Devising State Policy on Compact Fluorescent Lamps

Abstract

Consumers have increased their use of compact fluorescent lamps (CFLs) due to their greater energy efficiency relative to traditional incandescent bulbs. Despite this benefit, CFLs pose potential environmental, health, and safety (EHS) risks due to the presence of mercury within the lamp itself. Without proper handling and disposal, the mercury can be released, with possible health risks to humans. While each CFL has a small amount of mercury, the cumulative environmental and health effects might be significant.

This case puts students in the position of deciding what to do about CFLs. They have been appointed by their state’s Department of Environment and Natural Resources to serve on an advisory board to recommend a statewide policy on the disposal of compact fluorescent lamps after their useful life. Their task is to evaluate the pros and cons of CFLs, the EHS tradeoffs, and disposal methods, and decide what actions – if any – the state should take to address CFL disposal.

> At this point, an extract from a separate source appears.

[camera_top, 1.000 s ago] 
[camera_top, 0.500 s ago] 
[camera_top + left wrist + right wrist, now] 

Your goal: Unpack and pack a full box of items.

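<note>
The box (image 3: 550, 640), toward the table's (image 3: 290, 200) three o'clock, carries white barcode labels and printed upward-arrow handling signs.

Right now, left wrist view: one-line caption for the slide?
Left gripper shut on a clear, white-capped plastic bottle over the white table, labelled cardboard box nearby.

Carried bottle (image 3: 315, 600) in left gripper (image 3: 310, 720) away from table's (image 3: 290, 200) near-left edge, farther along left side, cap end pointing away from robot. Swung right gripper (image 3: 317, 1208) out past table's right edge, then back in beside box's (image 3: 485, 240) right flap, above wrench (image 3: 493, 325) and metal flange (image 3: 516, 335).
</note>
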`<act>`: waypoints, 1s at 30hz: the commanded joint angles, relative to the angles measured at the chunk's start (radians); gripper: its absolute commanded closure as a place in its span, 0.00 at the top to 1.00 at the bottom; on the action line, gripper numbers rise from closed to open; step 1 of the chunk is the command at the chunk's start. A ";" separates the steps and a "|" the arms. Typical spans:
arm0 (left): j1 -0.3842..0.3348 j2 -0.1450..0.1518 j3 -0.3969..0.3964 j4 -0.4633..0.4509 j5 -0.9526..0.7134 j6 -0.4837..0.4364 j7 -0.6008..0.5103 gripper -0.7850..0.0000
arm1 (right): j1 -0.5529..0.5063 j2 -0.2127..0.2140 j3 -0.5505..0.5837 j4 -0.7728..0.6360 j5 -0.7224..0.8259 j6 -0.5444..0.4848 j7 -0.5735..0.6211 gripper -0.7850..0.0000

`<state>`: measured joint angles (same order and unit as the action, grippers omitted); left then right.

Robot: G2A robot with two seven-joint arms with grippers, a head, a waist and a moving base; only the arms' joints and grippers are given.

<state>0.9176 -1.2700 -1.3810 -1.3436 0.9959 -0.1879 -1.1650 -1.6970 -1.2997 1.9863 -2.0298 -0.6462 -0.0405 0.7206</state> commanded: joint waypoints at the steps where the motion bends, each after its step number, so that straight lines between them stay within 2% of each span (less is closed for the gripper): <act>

The value of this case is that it confronts policymakers with a problem of some scientific and technological complexity, poses a range of trade-offs, offers asymmetrical incentive structures, and no obvious correct answer. There is no clear “bad actor.” As such, the case is representative of the types of challenges policymakers, and not just technical experts, face all the time. What do we do about products, or practices, that have obvious benefits and yet also pose some risks? What is “acceptable risk” in a democratic society? And who decides?